Sorry if my explanation below wsn't clear. I asumed you knew the rules for how resistors combined.
Now it all is a function of how many dB the crossover is but for a second order (12dB) there would be a series cap to a tweter and a shunt inductor across it. For the woofer the inductor would be in series and the cap in shunt (shunt means across the driver terminals). In general put your money into the series parts and save on the shunt parts.
Also be advised that a film cap is going to tend to sound brighter so that might not be a good thing on a klipsch tweeter or mid range as they can sould a tad aggressive already. Real point being, to make one change at a time and keep the old parts. Listen for a week or two and then put the old part back in to be certain you like the change. Don't be afriad to scroung old motor run caps, from discarded air conditioning units and the like, as a cheap source for large film caps. Plus they have somewhat more delicate sound sometimes.
Russ
It is for the Klipsch, and I do understand the part about adding resistors so I was surprised by the capacitor answer. One of those things that I just couldn't wrap my mind around.
Thanks for the suggestions. I think I might build the crossover in a seperate box to be able to do the changes bit by bit without always having to get into the speaker. Apparently some of the coils are too close together and need to be seperated anyway.
About the worst possible place for crossover parts is inside a speaker cabinet! Not only will it be easier to work on but I bet it will sound better not having to deal with all the sound pressure waves and vibration.
You have done your homework I see and made a wise choice. The Cornwall is about the only other one I'd rather see you have....besides the two other (unamed) ones that are way too big and costly:)
Pay attention to the DCR of the inductors (coils) as they are often part of the crossover design. I know in some of the Klipsch speakers they used oil caps in big metal cans. If you have those I'd keep them. IIRC some had transformers with taps and for sure you want to hold on to them too. And keep in mind what Tom said about Remora's:) You might want to start with damping the horns themselves.
Now you need a top notch turntable.....or reel to reel....LOL...It is a sickness you know!
Russ
The more I get into it. Got the amps, got the speakers (though I have my eye on a pair of Fostex that I might add to the collection though they will be the last Fostex I audition if I don't like them), next is the turntable. Probably a VPI or that direct drive that all the DJ's use which name escapes me for some reason.
The Klipsch guys say to upgrade the caps and resistors but not to touch the inductors on the Chorus II. And thanks for the compliment, I read a great deal and the Chorus II seemed to have the quality, and importantly, the size considerations I needed.
I am not familiar with DCR.
DCR is the series resistance component of the complex impedance of the inductor.
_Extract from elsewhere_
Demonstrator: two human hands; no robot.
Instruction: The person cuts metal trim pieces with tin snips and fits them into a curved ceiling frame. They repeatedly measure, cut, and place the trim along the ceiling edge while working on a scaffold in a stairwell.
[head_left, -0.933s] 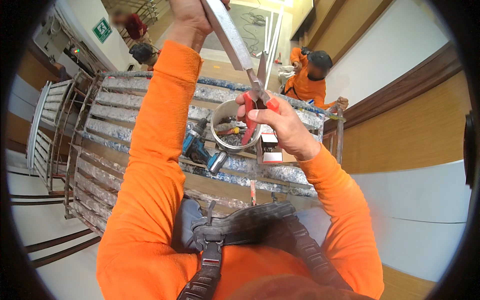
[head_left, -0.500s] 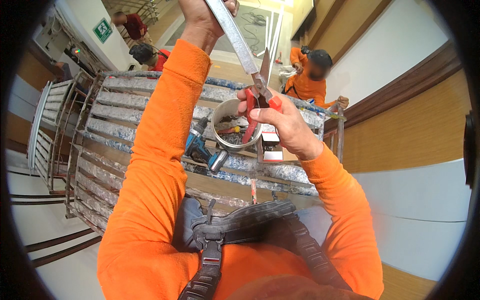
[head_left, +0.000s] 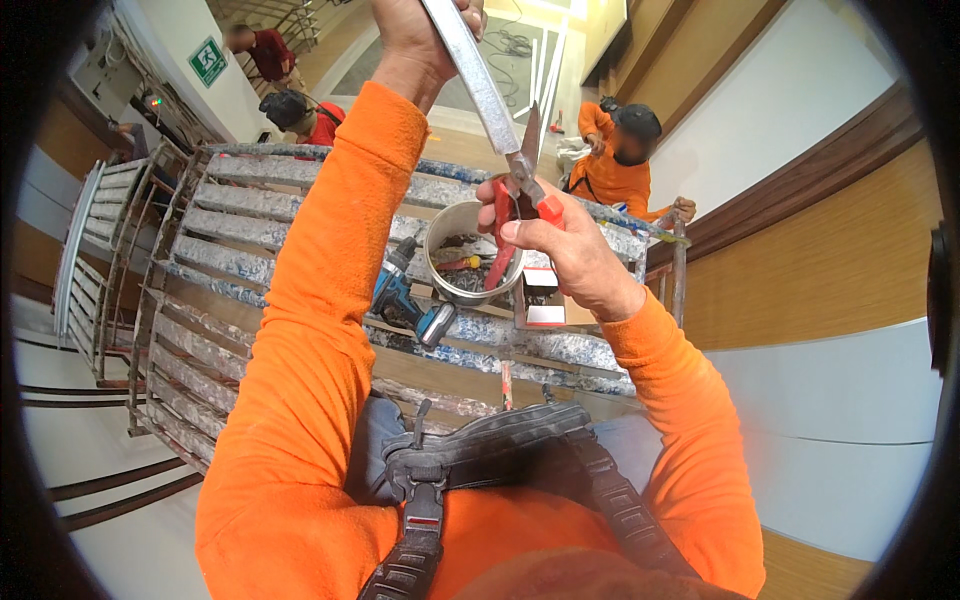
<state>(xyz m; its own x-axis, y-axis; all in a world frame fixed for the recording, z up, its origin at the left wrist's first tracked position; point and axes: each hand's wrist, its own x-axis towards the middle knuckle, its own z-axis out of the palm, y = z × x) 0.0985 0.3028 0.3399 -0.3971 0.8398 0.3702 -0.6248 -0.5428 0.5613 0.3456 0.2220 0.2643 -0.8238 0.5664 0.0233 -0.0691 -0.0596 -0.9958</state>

This is really a non-linear system due to more than just the hysteresis of the iron core, but it is satisfactory to model it as a series combination of resistance (DCR) and inductance (Le).
Jeff Robinson
It is just something that has to be taken into account in the crossover design. Sometimes it is overlooked when guys want to upgrade with something better.
Russ
P.S. You will be happy with Mills resistors:) I don't know what size caps you need so until then...
hey paully-
i think, whether in series or parallel, you're just adding capacitance by chaining caps.
if you're using a first order-- i would think if you're using in order of 68uF, you're not going to see too much benefit of using a 'bypass'-- but you might actually benefit from using an electrolytic. this is not of my own trying-- but advice from others which has helped me a bunch.
why are you thinking of bypassing that low anyhow? different sonic effects?
yrs
d.
For the mid and HF I will go ahead and use Kimber Kaps or some such, though I am starting to wonder if I should use Solen throughout. Since I was thinking I would use a nicer cap on the higher frequencies I might want to bypass the LF to give it some of the same sonic signature. Maybe I am just better off using the same capacitor throughout, I don't know. Solens will be a heck of a lot better than what is in there now (1990 vintage speaker that didn't use good caps even then).
Put your money in the HF cap...a little less in the MF cap....and not much into the bass cap. If money is an issue then maybe an electrolytic bass cap and put whatever extra to buy that nice HF cap. I think that Solens is a little grainy for HF..of course, it is probably better than what came OEM.
When you put two caps in series (same value caps) the voltage rating doubles but the capacitance falls by 50%.
If you "bypassed" a cap with another one then the values add.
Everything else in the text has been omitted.